On the day of the operation he hid himself on a conveyor belt that carried coal from a neighbouring mine to inside Sasol. His plan was to place one mine on a water treatment plant on the Sasol premises, followed by another on a reactor inside one of the main plants. The first explosion would act as a warning to the thousands of workers inside the reactor – ANC policy was that no lives were to be lost in any operations. It would also make it hard for the authorities to fight the fire. He planned for the reactor landmine to explode fifteen minutes after the water treatment plant.

Patrick left Sasol as the first mine went off. The main plant emptied as planned. Police on the scene guessed that there was another landmine and found it before it could explode.

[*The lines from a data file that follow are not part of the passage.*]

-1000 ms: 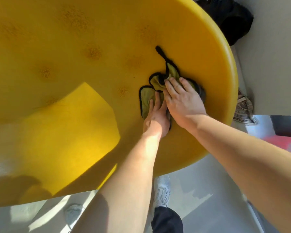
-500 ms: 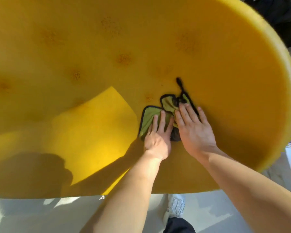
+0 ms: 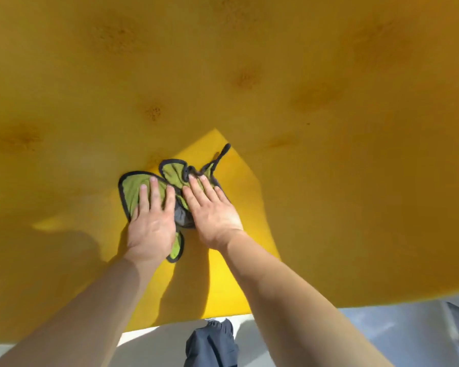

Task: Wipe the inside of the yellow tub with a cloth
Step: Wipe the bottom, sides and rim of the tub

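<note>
Pale floor (image 3: 157,337) along the bottom edge, and the yellow tub (image 3: 329,128) fills our frame. Our left hand (image 3: 151,223) and right hand (image 3: 212,210) press flat, fingers spread, on the green cloth (image 3: 133,189) at centre. We're mid-wipe; next, we reckon, push toward the speckled patches (image 3: 153,112) above.

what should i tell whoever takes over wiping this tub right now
Left hand: flat, fingers spread, pressing the cloth against the tub floor.
Right hand: flat on the cloth's bunched right part, beside the left hand.
Cloth: green with dark edging, crumpled, at the sunlit patch near the front rim.
Done: cannot tell how much is wiped.
Left: darker speckled spots further in look unwiped; work the cloth out to them.
</note>
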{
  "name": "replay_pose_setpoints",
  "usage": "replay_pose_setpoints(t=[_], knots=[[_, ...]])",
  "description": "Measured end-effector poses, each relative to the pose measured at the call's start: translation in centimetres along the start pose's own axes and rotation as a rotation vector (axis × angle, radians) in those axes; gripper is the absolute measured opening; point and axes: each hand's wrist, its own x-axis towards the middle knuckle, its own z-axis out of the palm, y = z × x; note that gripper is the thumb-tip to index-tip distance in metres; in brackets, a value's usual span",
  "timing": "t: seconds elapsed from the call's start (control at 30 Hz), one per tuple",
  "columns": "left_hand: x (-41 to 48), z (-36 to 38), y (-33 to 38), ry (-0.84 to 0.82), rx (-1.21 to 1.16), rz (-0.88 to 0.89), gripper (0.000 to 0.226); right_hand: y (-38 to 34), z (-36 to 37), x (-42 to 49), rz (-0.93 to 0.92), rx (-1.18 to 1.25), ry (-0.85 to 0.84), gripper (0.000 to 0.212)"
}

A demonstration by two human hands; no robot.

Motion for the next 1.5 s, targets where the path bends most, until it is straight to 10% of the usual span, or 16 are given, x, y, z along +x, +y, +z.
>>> replay_pose_setpoints(t=[0.33,0.5,0.93,1.27,1.5], knots=[[5.1,-5.9,18.1,0.062,-0.268,0.451,0.080,15.8,-3.1,-9.3,0.465,-0.127,0.258,0.082],[6.3,-4.9,15.4,0.205,-0.268,0.599,0.079,14.0,-3.0,-7.3,0.558,-0.003,0.311,0.090],[0.1,-0.3,-8.5,0.181,-0.065,0.037,0.069,-7.7,0.2,6.0,-0.056,0.127,0.143,0.082],[3.5,-3.1,11.2,-0.022,-0.368,0.441,0.068,10.6,-1.8,-5.5,0.367,0.016,0.211,0.087],[3.1,-3.0,3.3,-0.035,-0.299,0.407,0.062,4.6,-1.2,-1.7,0.440,0.129,0.132,0.092]])
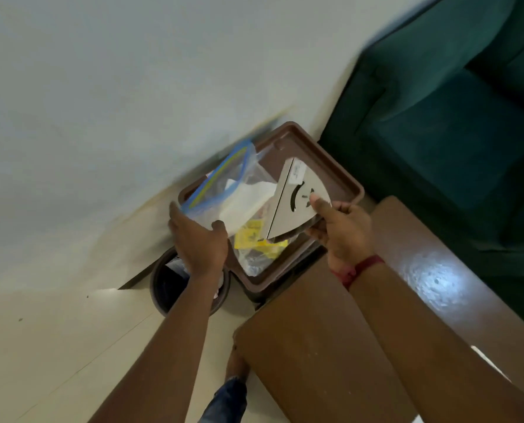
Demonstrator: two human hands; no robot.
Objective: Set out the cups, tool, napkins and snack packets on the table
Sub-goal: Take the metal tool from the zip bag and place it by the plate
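While bag [224, 190] blurred, napkins inside, tray [331, 166] contents unclear.

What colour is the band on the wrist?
Red band on the right wrist, head view.

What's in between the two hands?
In the head view, between the left hand and right hand lie a yellow packet in clear plastic and the brown tray beneath.

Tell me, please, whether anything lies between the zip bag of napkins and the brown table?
Nothing visible does. The left hand holds the zip bag over the brown tray; the table just beside it shows only bare surface.
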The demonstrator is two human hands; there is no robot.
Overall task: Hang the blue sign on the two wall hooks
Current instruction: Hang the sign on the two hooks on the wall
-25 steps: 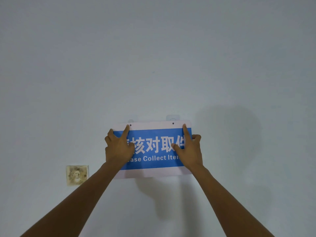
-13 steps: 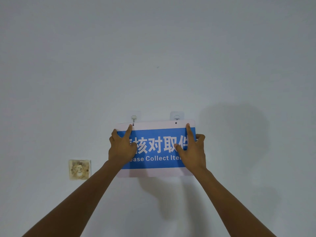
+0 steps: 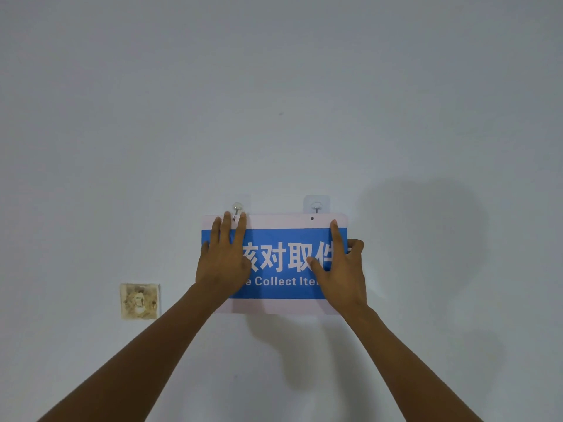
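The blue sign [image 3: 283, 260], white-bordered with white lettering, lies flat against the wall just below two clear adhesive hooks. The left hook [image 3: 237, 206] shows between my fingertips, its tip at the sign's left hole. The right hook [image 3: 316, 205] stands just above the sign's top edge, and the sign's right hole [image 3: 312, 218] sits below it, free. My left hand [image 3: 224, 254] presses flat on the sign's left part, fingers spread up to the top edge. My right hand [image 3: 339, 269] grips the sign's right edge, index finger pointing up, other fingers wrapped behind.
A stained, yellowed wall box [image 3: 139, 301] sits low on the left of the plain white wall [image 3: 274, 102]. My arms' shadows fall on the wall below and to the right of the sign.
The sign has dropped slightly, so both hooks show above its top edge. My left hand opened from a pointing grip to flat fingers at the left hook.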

If it had, the fire would have been virtually unstoppable.  

Patrick had three more land mines and he was determined to use them. Over the next three days he bombed two electrical sub-stations, plunging an entire town into total darkness.
 
After evading the police for three days Patrick was arrested.  He was convicted of terrorism and sentenced to jail for 24 years. Patrick served 10 years and was amnestied in 1992, along with all political prisoners. He now lives in North East South Africa with Conney, a woman he married since his release. They have three children of their own and have fostered many others, orphaned by AIDS.